Книги любителя варгеймов из 21 века принесли, среди множества
прочих сведений, советскому руководству и знание о точном
местоположении этого командного пункта, на котором с начала «той»
войны по ноябрь 1944 Гитлер провёл большую часть своего времени,
весьма редко бывая в Берлине и других местах.
В общем-то, «здесь», в 41-м, было также.
После некоторых размышлений как самого Сталина, так и
военачальников из состава «группы Мерецкова», предлагавшими ему
возможные варианты действий, было принято решение никак не пытаться
ликвидировать беспредельно одиозную персону вождя Германии. В
подобном решении, немалый вклад внесли и первоначальные опасения
Сталина о возможном сговоре, в первую очередь германофильских
кругов островной империи с возможным наследником Гитлера. Который
был бы более приемлем, чем бесноватый и харизматичный австриец, для
англичан в случае возможного (хотя и совсем не гарантированного)
успеха какого-нибудь массированного авиаудара или крупномасштабной
диверсии (например, с высадкой десантников, идущих на фактически
верную смерть) советских сил против данного стратегического объекта
Германии.
К мыслям о подобном собственном выборе, позже, уже после войны,
неоднократно возвращался Сталин — размышлявший — могло ли быть всё
иначе, чем произошло? Может, и в этом случае, надо было просто
решиться? Но знания о будущем — опасный дар. И, однозначно выиграв
«в главном» и, предупредив страшные последствия первого, самого
тяжёлого удара германской военной машины, Сталин, переведя ход
войны в иное, более благоприятное русло, не смог предусмотреть всех
последствий отчаянной, хотя и предполагаемой попытки Германии
преодолеть назревавшую для немцев позже, уже к исходу пока только
начавшегося 42-го, катастрофу на «восточном фронте»..
И свой вклад в последующую логику шагов в 1942, внесли два
обстоятельства, являвшихся, по сути переосмыслением опыта. И
сложившихся вместе.
У Гитлера и генералитета Германии — знания о тупике позиционной
войны первой мировой. А у советского военного руководства и
Сталина, имевших знания о тяжком опыте «иной войны», сведения о
том, как, в общем то бездарно, были потеряны многие плоды зимней
победы под Москвой в «ином прошлом».
Именно из-за них, тех сведений о неудачах с ликвидацией
«Демянского котла», о потере 2-й ударной армии Власова в операции,
ставший целью деблокаду Ленинграда, потере Харькова и левобережной
Украины, о будущей Ржевской мясорубке, «группа Мерецкова» отстояла
перед Сталиным точку зрения в духе давней, памятной Сталину
послереволюционной позиции «лучше меньше, да лучше!». Тем более, в
этот раз стратегическое положение СССР было значительно крепче, а
потери - значительно меньше. Оттого с весны 1942-го вся логика
действий советских войск продолжала идти в духе, заложенным ещё
поздней осенью, после сражений под Смоленском и на Украине.

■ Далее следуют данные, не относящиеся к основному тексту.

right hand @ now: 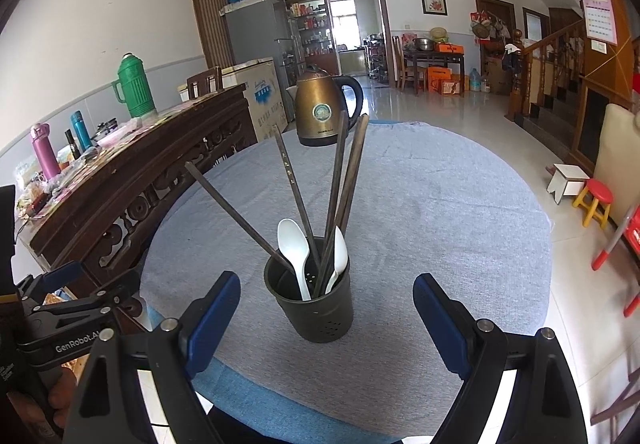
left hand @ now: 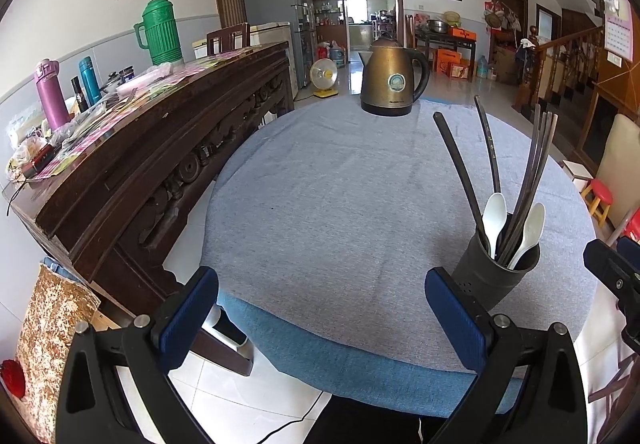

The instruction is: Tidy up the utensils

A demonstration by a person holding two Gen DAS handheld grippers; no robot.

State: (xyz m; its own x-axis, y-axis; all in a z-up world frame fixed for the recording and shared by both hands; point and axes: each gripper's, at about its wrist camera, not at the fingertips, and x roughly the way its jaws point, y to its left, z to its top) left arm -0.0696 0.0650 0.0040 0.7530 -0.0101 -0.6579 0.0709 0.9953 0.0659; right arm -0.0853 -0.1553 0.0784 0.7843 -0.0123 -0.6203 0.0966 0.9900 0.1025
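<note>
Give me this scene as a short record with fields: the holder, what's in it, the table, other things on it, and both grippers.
holder: dark round utensil holder, upright on the table, near its front edge
contents: two white spoons and several dark chopsticks, fanned out
table: round, covered by a blue-grey cloth
also on table: bronze electric kettle at the far side
left gripper: open, empty, holder to its right
right gripper: open, empty, holder between its fingers, not touched

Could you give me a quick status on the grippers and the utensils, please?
Left gripper open, empty. Right gripper open, empty, facing the utensil holder. Chopsticks and two white spoons stand in it. Kettle far behind, nothing in the way.
</note>
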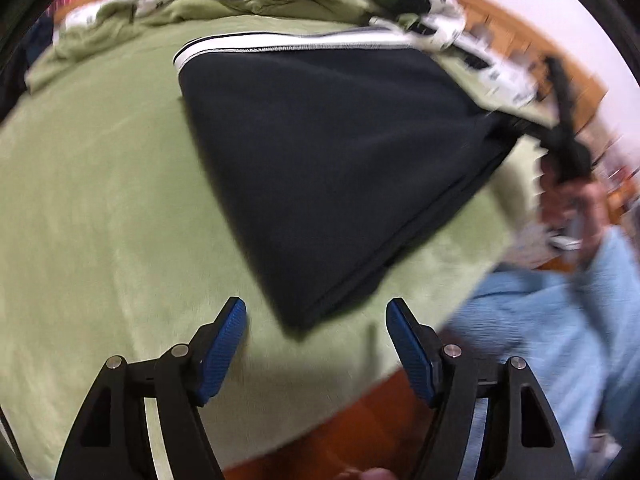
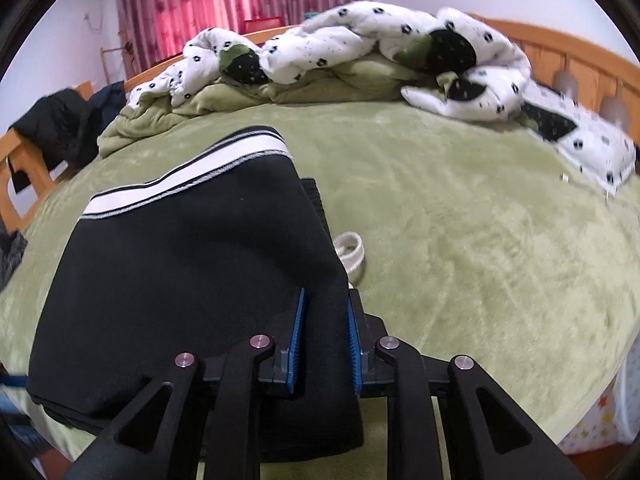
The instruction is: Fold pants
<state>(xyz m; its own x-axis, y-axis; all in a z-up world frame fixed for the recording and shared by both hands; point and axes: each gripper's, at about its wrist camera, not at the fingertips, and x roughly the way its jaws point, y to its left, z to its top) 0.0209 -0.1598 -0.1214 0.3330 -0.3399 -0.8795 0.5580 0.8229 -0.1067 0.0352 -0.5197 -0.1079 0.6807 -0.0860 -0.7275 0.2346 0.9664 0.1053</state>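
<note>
Green bedspread (image 2: 460,240) lies open; the rumpled quilt (image 2: 360,44) blocks its far edge.

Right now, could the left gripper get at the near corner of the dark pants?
Probably yes. The left gripper is open with nothing between its fingers, and the corner of the pants lies just ahead on the green blanket. The right gripper grips the far side.

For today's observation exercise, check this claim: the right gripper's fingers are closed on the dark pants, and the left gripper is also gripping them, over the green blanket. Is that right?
Not quite. The right gripper does clamp the dark pants, but the left gripper is open and empty above the green blanket, as the left wrist view shows.
</note>
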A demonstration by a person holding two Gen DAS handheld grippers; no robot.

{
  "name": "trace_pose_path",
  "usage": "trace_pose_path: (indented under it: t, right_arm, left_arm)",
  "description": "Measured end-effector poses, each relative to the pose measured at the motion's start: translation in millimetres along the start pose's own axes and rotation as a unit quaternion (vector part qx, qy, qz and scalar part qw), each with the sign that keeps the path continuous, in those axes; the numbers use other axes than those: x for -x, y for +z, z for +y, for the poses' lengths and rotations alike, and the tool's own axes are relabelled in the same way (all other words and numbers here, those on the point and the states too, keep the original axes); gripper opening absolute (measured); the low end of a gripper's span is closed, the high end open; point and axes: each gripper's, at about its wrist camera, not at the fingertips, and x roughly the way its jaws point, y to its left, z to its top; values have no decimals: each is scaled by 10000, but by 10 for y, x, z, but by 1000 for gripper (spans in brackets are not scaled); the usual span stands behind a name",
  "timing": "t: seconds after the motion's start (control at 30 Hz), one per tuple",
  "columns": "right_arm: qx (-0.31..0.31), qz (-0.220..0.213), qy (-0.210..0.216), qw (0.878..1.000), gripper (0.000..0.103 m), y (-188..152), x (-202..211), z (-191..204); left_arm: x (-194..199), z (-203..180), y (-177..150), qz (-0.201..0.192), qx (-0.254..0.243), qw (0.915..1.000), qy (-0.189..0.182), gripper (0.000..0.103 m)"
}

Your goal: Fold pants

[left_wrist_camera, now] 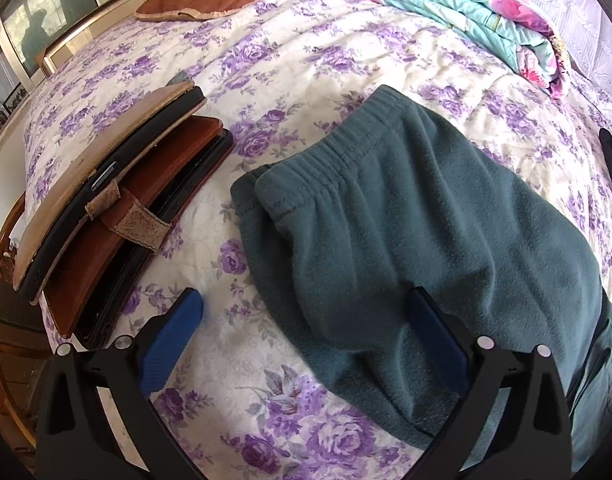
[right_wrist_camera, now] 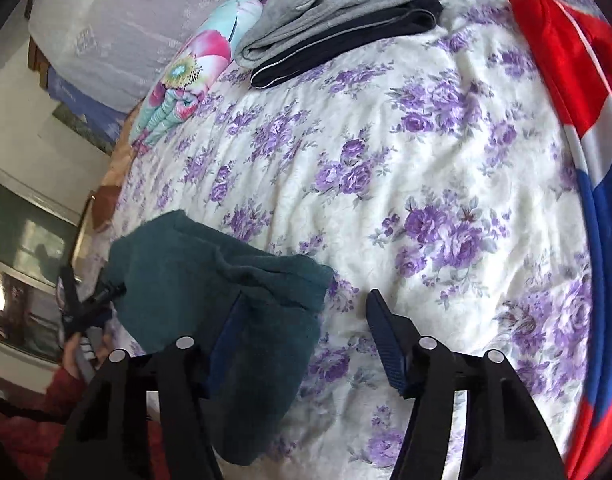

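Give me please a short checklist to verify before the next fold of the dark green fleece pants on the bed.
1. Dark green fleece pants lie folded on the floral bedspread: ok.
2. Left gripper open, one finger over the fabric: ok.
3. Right gripper open, pads not pressing cloth: ok.
4. Brown leather cases apart from the pants: ok.
5. Free bedspread beside the pants: ok.
6. Pant legs lying even: cannot tell.

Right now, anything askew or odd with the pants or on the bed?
The green pants are folded over but askew: one layer's waistband sits offset from the other's, so the edges don't line up. Leather cases lie close beside them on the floral bedspread. Nothing looks spilled or damaged.
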Motion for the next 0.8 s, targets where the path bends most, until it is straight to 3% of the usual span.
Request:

Массирование артиллерии, частные сильные танковые контрудары и
усиление боевых порядков своих войск, не позволявших, как-бы не
старались германские генералы, вермахту вырваться на оперативный
простор. Любые тактические успехи немцев оплачивались очень большой
ценой в личном составе и технике. Зарывшаяся в землю, укрепившаяся
Красная Армия, почти не испытывавшая недостатка в боеприпасах,
технике и подкреплениях, в обороне была уже почти также сильна, как
и вермахт. А там, где немцам удавалось вклиниться глубже, на них
обрушивались приведённые за зиму в относительный порядок
механизированные корпуса и отдельные танковые дивизии РККА,
сводившие на нет любые успехи прорывов линии фронта.